**WHAT YOU SHOULD DO**
Copy out the listing that follows in its entirety, keeping it exactly the same.

**GIVEN DATA**
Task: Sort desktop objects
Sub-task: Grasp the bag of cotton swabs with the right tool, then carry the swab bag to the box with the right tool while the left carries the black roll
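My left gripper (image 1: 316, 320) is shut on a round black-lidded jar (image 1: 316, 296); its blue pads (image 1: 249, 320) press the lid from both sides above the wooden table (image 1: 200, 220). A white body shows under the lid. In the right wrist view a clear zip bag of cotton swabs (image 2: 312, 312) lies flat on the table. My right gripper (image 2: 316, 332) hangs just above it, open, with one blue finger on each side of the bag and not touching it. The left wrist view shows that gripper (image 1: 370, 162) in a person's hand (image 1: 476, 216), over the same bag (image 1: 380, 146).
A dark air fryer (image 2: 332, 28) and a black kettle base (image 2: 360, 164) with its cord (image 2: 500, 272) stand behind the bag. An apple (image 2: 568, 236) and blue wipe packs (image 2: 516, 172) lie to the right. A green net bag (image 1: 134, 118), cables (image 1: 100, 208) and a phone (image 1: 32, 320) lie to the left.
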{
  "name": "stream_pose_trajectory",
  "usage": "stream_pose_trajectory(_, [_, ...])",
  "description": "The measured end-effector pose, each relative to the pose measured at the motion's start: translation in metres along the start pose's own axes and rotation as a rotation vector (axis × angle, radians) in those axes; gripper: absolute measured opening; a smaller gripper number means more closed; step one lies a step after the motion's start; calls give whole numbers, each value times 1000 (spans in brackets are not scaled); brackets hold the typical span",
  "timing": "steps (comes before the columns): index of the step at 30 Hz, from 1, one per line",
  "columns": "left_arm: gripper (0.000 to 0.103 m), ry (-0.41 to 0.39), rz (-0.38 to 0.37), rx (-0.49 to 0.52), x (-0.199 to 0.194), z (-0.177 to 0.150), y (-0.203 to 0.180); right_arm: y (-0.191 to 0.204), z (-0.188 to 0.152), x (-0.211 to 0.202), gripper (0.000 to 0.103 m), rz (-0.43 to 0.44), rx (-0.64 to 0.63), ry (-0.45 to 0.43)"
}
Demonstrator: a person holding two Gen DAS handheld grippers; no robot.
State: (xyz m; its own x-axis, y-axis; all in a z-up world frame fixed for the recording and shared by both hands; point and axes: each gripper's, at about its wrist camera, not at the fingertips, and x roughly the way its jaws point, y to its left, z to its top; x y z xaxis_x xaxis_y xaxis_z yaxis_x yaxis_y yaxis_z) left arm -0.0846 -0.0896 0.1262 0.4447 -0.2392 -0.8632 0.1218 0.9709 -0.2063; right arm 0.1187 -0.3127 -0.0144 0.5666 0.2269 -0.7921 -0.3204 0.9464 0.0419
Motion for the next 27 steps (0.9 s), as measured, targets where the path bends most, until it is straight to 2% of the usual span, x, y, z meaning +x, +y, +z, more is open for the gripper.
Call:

**TASK SOLUTION**
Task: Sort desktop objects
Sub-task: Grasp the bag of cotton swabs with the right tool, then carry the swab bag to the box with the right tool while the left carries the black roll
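My left gripper (image 1: 316, 320) is shut on a round black-lidded jar (image 1: 316, 296); its blue pads (image 1: 249, 320) press the lid from both sides above the wooden table (image 1: 200, 220). A white body shows under the lid. In the right wrist view a clear zip bag of cotton swabs (image 2: 312, 312) lies flat on the table. My right gripper (image 2: 316, 332) hangs just above it, open, with one blue finger on each side of the bag and not touching it. The left wrist view shows that gripper (image 1: 370, 162) in a person's hand (image 1: 476, 216), over the same bag (image 1: 380, 146).
A dark air fryer (image 2: 332, 28) and a black kettle base (image 2: 360, 164) with its cord (image 2: 500, 272) stand behind the bag. An apple (image 2: 568, 236) and blue wipe packs (image 2: 516, 172) lie to the right. A green net bag (image 1: 134, 118), cables (image 1: 100, 208) and a phone (image 1: 32, 320) lie to the left.
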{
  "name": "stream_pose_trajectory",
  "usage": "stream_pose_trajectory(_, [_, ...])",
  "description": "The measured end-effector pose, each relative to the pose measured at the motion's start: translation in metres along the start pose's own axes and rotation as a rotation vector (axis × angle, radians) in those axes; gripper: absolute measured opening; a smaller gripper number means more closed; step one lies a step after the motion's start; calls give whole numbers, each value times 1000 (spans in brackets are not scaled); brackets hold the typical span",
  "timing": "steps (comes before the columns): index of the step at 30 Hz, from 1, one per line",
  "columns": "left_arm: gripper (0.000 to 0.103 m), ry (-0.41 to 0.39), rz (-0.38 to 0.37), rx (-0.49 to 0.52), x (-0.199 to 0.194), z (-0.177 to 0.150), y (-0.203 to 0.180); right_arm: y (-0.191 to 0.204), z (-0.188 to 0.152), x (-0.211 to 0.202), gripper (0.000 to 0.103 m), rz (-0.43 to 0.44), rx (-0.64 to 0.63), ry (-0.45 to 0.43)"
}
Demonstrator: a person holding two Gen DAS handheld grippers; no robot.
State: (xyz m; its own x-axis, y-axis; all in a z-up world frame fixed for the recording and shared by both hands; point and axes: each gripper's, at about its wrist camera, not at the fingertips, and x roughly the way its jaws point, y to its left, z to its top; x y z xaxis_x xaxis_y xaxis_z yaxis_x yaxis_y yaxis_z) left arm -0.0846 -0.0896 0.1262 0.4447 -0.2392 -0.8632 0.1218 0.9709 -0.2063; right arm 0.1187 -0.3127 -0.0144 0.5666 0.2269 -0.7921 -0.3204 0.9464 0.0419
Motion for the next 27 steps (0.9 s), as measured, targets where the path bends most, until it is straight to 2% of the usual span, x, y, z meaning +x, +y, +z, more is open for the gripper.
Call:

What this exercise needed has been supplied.